Notre contexte nous fait redécouvrir les difficultés à tout maîtriser. Nous avons du mal à pouvoir tout programmer à l’avance : les jeunes couples pourront-ils se marier cet été ? Qu’allons-nous faire pendant les prochaines vacances ? Pourrons-nous maintenir la date de l’assemblée générale de l’association ?

Le temps compté

Le temps peut être imaginé comme étant une matière première de la vie de toute créature. Pour beaucoup, le temps est aujourd’hui inextricablement articulé à l’argent qui est devenu une autre matière première de la vie humaine. Le temps rémunéré permet de gagner de l’argent et le temps libre permet d’en dépenser. Tout temps humain est ainsi jugé selon son rapport à l’argent. Ce temps-là est compté, calculé, mesuré, monnayé, contrôlé, maîtrisé. Mais dans certains contextes, une telle maîtrise devient difficile et cela affecte alors notre regard sur nous-mêmes et sur les autres créatures.

Le temps hérité

Heureusement, le temps est aussi le temps reçu et vécu, le temps de l’intériorité en lien avec l’univers, le temps de la vie qui se transmet. La durée de la vie humaine est, au mieux, de l’ordre d’un siècle, si peu de chose par rapport à la durée de l’univers. Mais c’est assez pour s’émerveiller de la culture humaine accumulée depuis des millénaires. Chacun pourra laisser à son tour en héritage les fruits de son activité pour les humains et les autres créatures qui viendront poursuivre après lui l’épopée de l’univers.

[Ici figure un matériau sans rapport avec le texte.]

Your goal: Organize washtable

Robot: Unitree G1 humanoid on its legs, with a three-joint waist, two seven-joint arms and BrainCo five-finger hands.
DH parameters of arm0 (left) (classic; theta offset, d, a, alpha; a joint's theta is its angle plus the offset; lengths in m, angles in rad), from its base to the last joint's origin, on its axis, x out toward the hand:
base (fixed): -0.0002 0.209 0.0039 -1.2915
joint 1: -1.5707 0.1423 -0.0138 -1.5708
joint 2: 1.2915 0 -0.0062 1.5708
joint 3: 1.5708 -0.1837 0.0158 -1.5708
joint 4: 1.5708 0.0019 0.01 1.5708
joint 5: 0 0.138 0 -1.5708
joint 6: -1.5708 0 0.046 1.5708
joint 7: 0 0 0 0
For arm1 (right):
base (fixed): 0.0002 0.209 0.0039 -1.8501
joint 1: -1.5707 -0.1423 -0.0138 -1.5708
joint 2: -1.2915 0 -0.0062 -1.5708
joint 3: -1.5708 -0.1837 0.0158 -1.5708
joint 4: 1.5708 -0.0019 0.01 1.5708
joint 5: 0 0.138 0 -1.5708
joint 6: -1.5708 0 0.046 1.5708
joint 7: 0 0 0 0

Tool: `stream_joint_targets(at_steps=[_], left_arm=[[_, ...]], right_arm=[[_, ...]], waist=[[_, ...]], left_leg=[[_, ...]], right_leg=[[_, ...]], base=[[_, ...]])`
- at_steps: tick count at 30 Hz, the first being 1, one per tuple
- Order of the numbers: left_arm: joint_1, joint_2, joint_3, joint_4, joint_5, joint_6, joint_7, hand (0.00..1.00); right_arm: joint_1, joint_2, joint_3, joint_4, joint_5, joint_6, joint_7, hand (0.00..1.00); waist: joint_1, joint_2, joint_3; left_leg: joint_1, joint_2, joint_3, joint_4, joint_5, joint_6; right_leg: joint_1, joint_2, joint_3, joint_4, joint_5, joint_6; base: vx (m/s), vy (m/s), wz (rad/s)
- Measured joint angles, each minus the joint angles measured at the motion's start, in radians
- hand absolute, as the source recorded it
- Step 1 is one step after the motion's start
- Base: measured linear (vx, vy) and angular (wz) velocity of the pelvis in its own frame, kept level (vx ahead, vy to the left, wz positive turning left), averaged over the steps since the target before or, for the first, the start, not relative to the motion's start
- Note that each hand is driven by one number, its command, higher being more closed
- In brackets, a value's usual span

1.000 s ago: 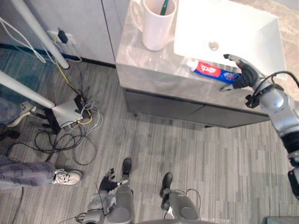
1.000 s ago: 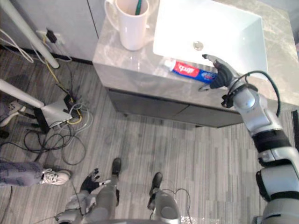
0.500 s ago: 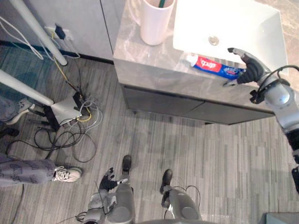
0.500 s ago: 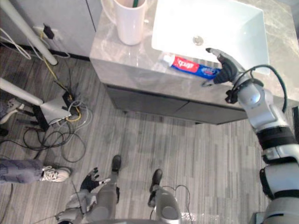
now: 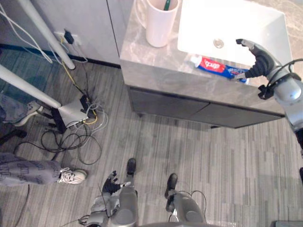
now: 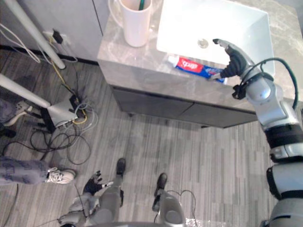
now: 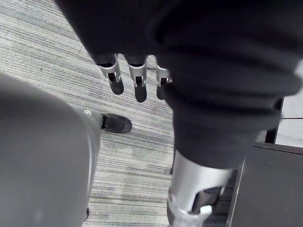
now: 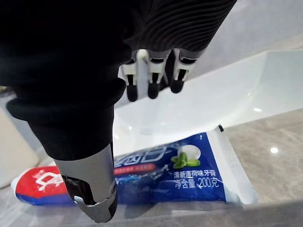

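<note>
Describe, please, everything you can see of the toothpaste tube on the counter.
The tube looks like soft plastic, red at the capped end and blue toward the flat crimped end, with a white cap. It lies flat on the grey stone-look counter, along the front rim of the white sink, cap toward the mug. The right hand hovers over its crimped end, fingers relaxed; whether the thumb touches it I cannot tell.

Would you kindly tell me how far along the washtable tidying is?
Done: the green toothbrush stands in the white mug. In hand: nothing gripped; the right hand hovers open over the blue end of the toothpaste tube, which lies flat on the counter by the sink. Left: grasp the tube and probably stow it in the mug. The left hand hangs open near the floor.
</note>
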Motion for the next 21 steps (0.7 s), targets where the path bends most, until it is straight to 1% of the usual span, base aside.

Comme le dit Baden Powell, fondateur du scoutisme, « le véritable chemin du bonheur est de donner celui-ci aux autres », d’essayer de laisser l’univers un peu meilleur que nous ne l’avons trouvé et de participer à l’épanouissement de la vie autour de nous. Un autre exemple : devant l’hésitation de jeunes couples à « faire des enfants », l’astrophysicien Hubert Reeves répond : « Si vous estimez que votre vie en vaut la peine, alors… ne privez pas vos futurs enfants de ce que vous avez apprécié vous-mêmes. Donnez-leur leur chance ! » (Le Banc du temps qui passe, p. 130). Ou encore le compositeur, qui crée en se souvenant de ce dont il a hérité : et en même temps, il transmet l’émerveillement à ceux qui apprécieront son œuvre. Il participe et contribue ainsi à la beauté de la vie !

Le temps de la solidarité

Le temps qui passe, vécu, perçu et ressenti intérieurement, devient le lieu d’une solidarité entre générations. Dans l’arbre se trouve le fruit, dans le fruit la graine et dans la graine la vie qui recommence. « Un aspect remarquable de la vie est sa puissance à durer, à se perpétuer. » (Reeves, p. 16)

L’humain est appelé à s’inclure dans ce temps de la vie cosmique. Cela le rend humble, face à ses limites : il se souvient du passé, mais pas du futur.

La solidarité dans le temps des générations qui se succèdent s’articule à la solidarité dans le temps présent entre les différents éléments contemporains composant l’univers. Et la beauté de la diversité entre contemporains ouvre au temps de la contemplation : « Cet univers, c’est chez nous ! » Chaque chose arrive alors en son temps, puisqu’il y a un temps pour tout. Notre responsabilité d’exclure toute exclusion, en vivant ces deux types de solidarité, résulte de ce shabbat contemplatif qui humanise l’humain et l’humanité. C’est notre temps en tant qu’artisans de paix, de cette paix qui vient de la grâce.

C’est le temps de l’espérance active, alors même que tout peut s’effondrer. Au fond, la question que ce temps de l’espérance nous adresse est celle-ci : « Quelle espérance comptez-vous partager avec les générations futures ? ».